I set the phone down for a moment, as I tried to collect my mind as it fell out of my butt, and I heard her repeating my name.

I picked up the phone and said, “I mean this with all sincerity, but I hope you die of AIDS…”

I hung up the phone, never to speak to her again. But this wasn’t the defining moment that taught me to establish healthy boundaries. No, it was the defining moment that taught me, though I didn’t realize it at the time, that I will continue to allow the women in my life to walk all over me.  A lot of this came out later, when I began going to therapy and told the therapist about all of my relationships with women – my mom, my sisters, my wife, any woman.  I find it impossible to set healthy boundaries, and when I tried, I was highly susceptible to guilt-trips.
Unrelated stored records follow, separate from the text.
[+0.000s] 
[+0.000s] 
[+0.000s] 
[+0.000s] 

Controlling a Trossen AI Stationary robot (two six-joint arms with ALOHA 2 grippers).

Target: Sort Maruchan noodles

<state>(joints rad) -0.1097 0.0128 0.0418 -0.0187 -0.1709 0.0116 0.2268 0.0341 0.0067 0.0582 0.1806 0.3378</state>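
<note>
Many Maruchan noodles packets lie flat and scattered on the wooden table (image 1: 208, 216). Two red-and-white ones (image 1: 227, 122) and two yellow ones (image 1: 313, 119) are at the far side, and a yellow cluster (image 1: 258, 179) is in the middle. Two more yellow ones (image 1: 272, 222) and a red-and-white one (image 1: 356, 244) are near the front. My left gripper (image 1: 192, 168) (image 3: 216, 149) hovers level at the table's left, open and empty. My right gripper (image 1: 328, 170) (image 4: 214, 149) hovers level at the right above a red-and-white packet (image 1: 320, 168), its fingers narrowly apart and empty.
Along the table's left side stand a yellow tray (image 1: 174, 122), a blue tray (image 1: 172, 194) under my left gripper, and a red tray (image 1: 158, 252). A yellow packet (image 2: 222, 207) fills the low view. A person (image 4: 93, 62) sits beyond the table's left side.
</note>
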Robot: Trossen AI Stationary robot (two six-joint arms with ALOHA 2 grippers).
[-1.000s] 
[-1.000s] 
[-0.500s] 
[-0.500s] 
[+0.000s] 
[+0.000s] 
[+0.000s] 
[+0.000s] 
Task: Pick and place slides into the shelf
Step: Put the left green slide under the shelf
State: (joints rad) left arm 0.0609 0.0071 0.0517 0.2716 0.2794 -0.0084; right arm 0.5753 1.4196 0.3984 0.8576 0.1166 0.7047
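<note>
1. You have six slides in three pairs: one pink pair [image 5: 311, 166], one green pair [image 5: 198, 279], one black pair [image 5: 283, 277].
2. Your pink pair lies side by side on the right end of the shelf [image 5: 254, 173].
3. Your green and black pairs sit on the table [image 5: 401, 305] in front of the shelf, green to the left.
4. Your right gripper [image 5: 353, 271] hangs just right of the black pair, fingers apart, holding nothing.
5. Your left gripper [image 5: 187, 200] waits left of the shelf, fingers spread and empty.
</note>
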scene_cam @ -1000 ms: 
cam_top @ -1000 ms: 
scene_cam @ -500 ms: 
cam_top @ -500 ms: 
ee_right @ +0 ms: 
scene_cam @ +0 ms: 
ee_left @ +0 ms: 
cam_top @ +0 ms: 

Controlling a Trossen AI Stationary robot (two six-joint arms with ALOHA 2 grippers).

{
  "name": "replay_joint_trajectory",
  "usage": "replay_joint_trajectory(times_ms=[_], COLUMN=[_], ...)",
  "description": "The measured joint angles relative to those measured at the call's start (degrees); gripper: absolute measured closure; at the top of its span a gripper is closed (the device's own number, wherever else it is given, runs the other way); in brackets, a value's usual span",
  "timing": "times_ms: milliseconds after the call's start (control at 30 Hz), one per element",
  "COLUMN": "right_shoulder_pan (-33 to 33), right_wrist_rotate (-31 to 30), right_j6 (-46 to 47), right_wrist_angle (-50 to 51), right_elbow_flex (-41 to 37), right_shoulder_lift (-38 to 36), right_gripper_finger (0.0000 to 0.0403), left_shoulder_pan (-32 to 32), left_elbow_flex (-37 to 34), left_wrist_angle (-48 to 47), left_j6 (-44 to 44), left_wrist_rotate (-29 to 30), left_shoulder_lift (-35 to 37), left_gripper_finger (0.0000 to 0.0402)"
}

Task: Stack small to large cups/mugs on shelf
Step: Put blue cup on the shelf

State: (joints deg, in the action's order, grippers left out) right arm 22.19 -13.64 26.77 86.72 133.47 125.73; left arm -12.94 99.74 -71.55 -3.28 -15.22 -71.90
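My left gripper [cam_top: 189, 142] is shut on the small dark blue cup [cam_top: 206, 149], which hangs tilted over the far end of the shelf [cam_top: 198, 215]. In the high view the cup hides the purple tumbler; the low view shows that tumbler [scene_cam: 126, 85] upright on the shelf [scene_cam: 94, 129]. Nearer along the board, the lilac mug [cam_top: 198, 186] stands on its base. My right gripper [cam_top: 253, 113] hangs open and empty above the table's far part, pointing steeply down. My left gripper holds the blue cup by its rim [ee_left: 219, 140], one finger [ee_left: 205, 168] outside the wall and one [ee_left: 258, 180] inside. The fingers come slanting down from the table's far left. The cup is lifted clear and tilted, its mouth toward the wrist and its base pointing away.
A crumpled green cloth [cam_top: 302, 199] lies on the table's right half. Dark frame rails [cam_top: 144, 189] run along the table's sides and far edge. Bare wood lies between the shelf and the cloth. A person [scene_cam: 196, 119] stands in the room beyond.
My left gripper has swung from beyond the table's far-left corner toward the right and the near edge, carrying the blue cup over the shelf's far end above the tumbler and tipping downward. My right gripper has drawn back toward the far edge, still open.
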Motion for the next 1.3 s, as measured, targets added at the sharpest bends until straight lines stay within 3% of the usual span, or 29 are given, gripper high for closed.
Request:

I allowed my frustrations to build and build and build until I began having self-destructive behavior.

I have always felt, however, that people don’t change unless they make a concerted effort to change, there are subtle sustained influences over long periods of time, or there is some cataclysmic event in their lives.  But now, as I prepare for divorce, I understand the need for boundaries, but I have not developed an understanding of how to set them or enact them.  But, I am taking the path of choosing to do so. And when I do it, I find myself feeling more and more sure of myself.

For example, I have not discussed my soon-to-be-ended-marriage and the problems in them at great length.  There are so many dysfunctional aspects to it, they are hard to define and I finally got to the point where I decided I don’t have to understand what the details are in the dysfunctions, I just need to be aware that something is not right and it may never change. I took a stand one day and I did it in the most calm manner I have ever tried to stand up for myself, I stepped away from a cliff. I felt empowered by it.

Recently, I had another situation that told me that I am capable of setting boundaries without being upset. I am finally willing to explore my sexuality in a healthy and non-destructive manner. I am considering dating, but I am not willing to go into it without making sure my soul and mental well being are protected. I am establishing boundaries for what I want in a relationship.

Certainly, I didn’t write about every event or incident in my life that demonstrated I didn;t understand how to set boundaries, but as I sat down and wrote this all a huge light went off in my head and it is a mantra I have always believed:

I have no responsibility over the behavior others choose, but I am most powerful when I choose my behavior.

I have a long ways to go, and I believe this process is one that will take practice, but I am taking important steps along that path.